Important projects designed by Bawa include the conversions and additions at Lunuganga, his own country residence with its extensive luxurious gardens, completed in stages between 1947 and 1998 on an estate some distance south of Sri Lanka’s capital of Colombo. At Lunuganga, he blended Sri Lanka’s sumptuous sub-tropical landscape with English picturesque landscaping and carefully wrought domestic structures. During the 1960s he built his own Japanese-influenced courtyard townhouse and architectural office in Colombo’s central district.
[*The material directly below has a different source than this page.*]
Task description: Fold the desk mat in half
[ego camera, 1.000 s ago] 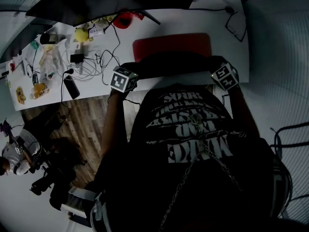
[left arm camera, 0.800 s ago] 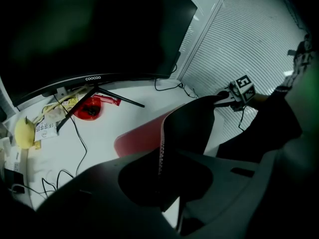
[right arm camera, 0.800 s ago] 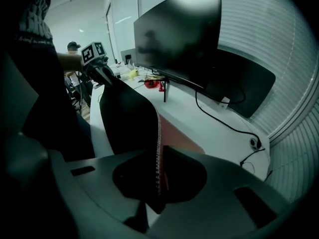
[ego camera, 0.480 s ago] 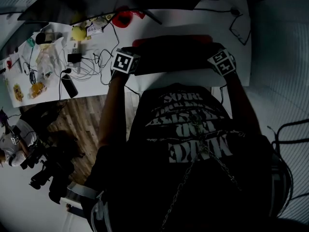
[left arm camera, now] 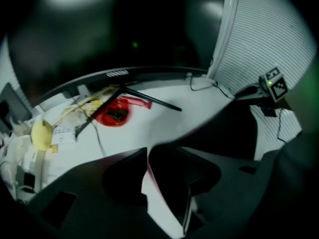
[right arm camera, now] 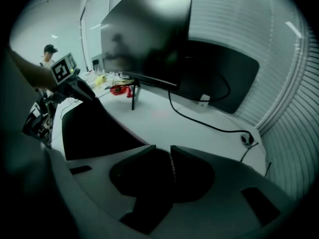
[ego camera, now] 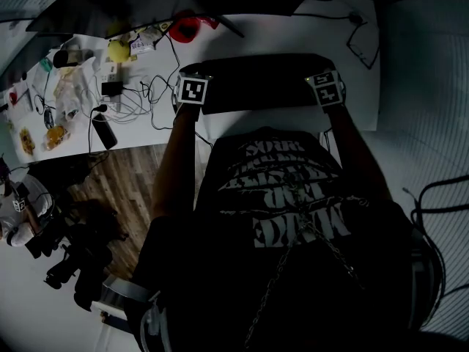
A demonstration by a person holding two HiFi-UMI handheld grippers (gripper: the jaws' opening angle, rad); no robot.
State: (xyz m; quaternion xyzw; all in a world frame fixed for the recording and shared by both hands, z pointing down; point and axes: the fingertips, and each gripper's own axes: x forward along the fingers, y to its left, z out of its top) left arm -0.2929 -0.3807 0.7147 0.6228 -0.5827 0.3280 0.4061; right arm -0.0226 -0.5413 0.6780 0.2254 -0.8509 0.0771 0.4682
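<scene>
The desk mat (ego camera: 260,83) lies folded over on the white desk (ego camera: 256,39), its black underside up; no red top shows in the head view. My left gripper (ego camera: 192,90) is at the fold's far left corner and my right gripper (ego camera: 326,88) at its far right corner. In the left gripper view the jaws (left arm camera: 148,151) have just been opening; a gap shows white desk and a thin red mat edge (left arm camera: 148,173) between them. The right gripper (right arm camera: 163,149) has also just been opening, with a narrow dark gap over the mat (right arm camera: 94,128).
A monitor's dark screen (right arm camera: 149,29) stands at the desk's back. Left of the mat lie tangled cables (ego camera: 139,94), a red item (ego camera: 187,28), a yellow object (ego camera: 117,50) and a black device (ego camera: 105,130). A cable (ego camera: 359,31) loops at the right. A person (ego camera: 18,211) is on the floor, lower left.
Both grippers carried the mat's near edge away from me across the desk. The red top became covered by the black underside. Both pairs of jaws now stand apart.
</scene>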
Later still, Bawa designed the nation’s Parliamentary Complex: sitting on an island in a lake near Colombo, it was inaugurated in 1992 and was the most formal of all his projects.

Yet what made Geoffrey Bawa’s international reputation was a subtle series of upmarket luxury hotels, many situated along the western coast of the island in major tourist resorts – including, for instance, the Triton Hotel in Ahungalla (1981, expanded in the 1990s). Given Sri Lanka’s climate, these hotels were designed as far as possible around open terraces and balconies. Most dramatic of all is the Kandalama Hotel in Dambulla, which opened its doors in 1994 in a hilly forested area of tea plantations inland, close to the ancient rock-top fort at Sigiriya.

The rocky site was cleared for building, meaning that initially its simple but elegant black-painted concrete frame stood out proudly, even nakedly, in this natural environment. Soon enough, however, the encroachment of abundant trees and bushes resulted in this memorable example of Bawa’s architecture blending into the jungle-like vegetation. Today a constant maintenance process is needed to balance this verdant growth with the needs of the wealthy tourists staying in the hotel.